Plusieurs facteurs ont concouru à faciliter la détente entre les deux pays. Le président tchadien, arrivé au pouvoir à la tête d’une rébellion parrainée – déjà – par le Soudan en 1990, a consacré plus de 500 millions de dollars des recettes pétrolières nationales à des équipements militaires. Les attaques rebelles, en 2009, ne sont pas parvenues à dépasser l’est du Tchad.
Les liens entretenus par Khalil Ibrahim avec des responsables militaires tchadiens susceptibles de concurrencer le président sont de sérieux motifs d’inquiétude. En faisant la paix avec Khartoum, Idriss Déby neutralise ce risque et s’engage dans la voie d’une tentative de légitimation électorale, avec des législatives prévues en 2010 et une présidentielle en 2011.
Au Soudan, deux échéances d’importance approchent : élections générales en avril, puis référendum d’autodétermination du Sud en janvier2011. La première phase est conçue à Khartoum comme une chance de réhabilitation interne du président Bachir, poursuivi par la Cour pénale internationale (CPI) pour les crimes du Darfour. Protégé par l’Union africaine et une partie de ses pairs, très opposés à la CPI, Omar Al-Bachir doit donner des gages de bonne volonté. Dans ce cadre, il est devenu dangereux de continuer à lancer des attaques vers N’Djamena.

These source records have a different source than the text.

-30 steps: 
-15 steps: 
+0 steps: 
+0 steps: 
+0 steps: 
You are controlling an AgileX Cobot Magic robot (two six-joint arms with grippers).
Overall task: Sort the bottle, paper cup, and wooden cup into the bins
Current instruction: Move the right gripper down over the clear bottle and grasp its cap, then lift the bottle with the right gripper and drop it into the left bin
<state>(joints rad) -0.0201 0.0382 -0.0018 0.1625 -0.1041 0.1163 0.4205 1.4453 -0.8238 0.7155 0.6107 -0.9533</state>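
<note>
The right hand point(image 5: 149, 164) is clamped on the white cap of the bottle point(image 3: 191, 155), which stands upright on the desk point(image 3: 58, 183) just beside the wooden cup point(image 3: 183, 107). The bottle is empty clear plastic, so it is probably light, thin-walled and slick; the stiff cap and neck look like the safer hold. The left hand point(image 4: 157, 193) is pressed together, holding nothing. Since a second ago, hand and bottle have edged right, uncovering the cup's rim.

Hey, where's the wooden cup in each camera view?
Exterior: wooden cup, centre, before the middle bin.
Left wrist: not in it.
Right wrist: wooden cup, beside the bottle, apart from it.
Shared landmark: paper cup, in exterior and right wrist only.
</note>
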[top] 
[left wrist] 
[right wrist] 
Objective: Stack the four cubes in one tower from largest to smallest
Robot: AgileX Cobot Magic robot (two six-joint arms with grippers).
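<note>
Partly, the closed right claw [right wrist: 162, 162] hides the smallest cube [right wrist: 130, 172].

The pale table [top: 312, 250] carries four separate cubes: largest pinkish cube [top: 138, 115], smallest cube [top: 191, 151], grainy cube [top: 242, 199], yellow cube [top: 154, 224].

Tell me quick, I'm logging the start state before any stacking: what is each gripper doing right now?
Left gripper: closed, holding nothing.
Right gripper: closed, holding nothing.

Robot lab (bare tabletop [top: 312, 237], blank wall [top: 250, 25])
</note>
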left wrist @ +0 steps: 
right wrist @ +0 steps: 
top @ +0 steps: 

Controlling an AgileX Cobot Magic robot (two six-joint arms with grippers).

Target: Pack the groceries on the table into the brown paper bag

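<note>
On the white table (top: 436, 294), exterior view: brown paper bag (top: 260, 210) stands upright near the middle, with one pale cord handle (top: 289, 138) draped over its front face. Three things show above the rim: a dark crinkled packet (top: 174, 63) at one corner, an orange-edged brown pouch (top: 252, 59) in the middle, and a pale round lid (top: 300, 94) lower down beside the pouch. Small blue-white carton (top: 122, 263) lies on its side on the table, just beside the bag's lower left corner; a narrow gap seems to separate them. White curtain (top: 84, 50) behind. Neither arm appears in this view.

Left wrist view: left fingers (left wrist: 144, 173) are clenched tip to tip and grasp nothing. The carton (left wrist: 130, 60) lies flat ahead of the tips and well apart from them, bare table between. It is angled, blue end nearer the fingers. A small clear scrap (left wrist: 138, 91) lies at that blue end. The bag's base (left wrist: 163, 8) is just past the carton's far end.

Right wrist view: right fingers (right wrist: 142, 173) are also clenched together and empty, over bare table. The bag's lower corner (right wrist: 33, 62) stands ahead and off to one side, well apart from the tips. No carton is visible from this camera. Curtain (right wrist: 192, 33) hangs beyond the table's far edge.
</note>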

Le Président de la Commission de lUnion Africaine (UA), Jean Ping, s’est félicité de la reprise du "dialogue direct" entre le Tchad et le Soudan qu’il espère voir déboucher "sur une sécurisation rapide et optimale de la frontière commune". Différentes tentatives pour réconcilier les deux pays étaient jusque-là restées lettre morte, notamment "l’accord de Dakar" signé en mars 2008.
Cet accord avait volé en éclats quelques mois plus tard lorsque les rebelles darfouris du Mouvement pour la justice et l’égalité (JEM) avaient mené une attaque sans précédent sur la banlieue de Khartoum. La rébellion tchadienne avait ensuite mené une offensive jusqu’à N’Djamena.
"Cette fois-ci, ça a l’air sérieux", a souligné à l’AFP un diplomate sous le couvert de l’anonymat. "Les deux pays en ont besoin en ce moment. Le Tchad se dirige vers des élections législatives en novembre et une présidentielle en avril 2011, alors que des élections sont prévues en avril au Soudan, puis un référendum en janvier 2011", sur la sécession du Sud-Soudan, a-t-il noté.
Selon des observateurs, la normalisation des relations entre Khartoum et N’Djamena priverait les rebelles darfouris d’un important soutien et pourrait faciliter un accord entre la rébellion et le gouvernement soudanais, qui doivent prochainement entamer des pourparlers directs au Qatar.
"Cette visite (d’Idriss Deby) aura définitivement un impact positif sur les pourparlers de Doha", a assuré le chef de la diplomatie soudanaise, Deng Alor. Le conflit du Darfour a fait 300.000 morts selon les estimations de l’ONU - 10.000 d’après Khartoum - et 2,7 millions de déplacés. "Nous sommes venus pour repartir avec la paix", a ajouté M. Deby qui effectue sa première visite au Soudan depuis juillet 2004, alors à El-Geneina, capitale du Darfour-Ouest jouxtant la frontière tchadienne.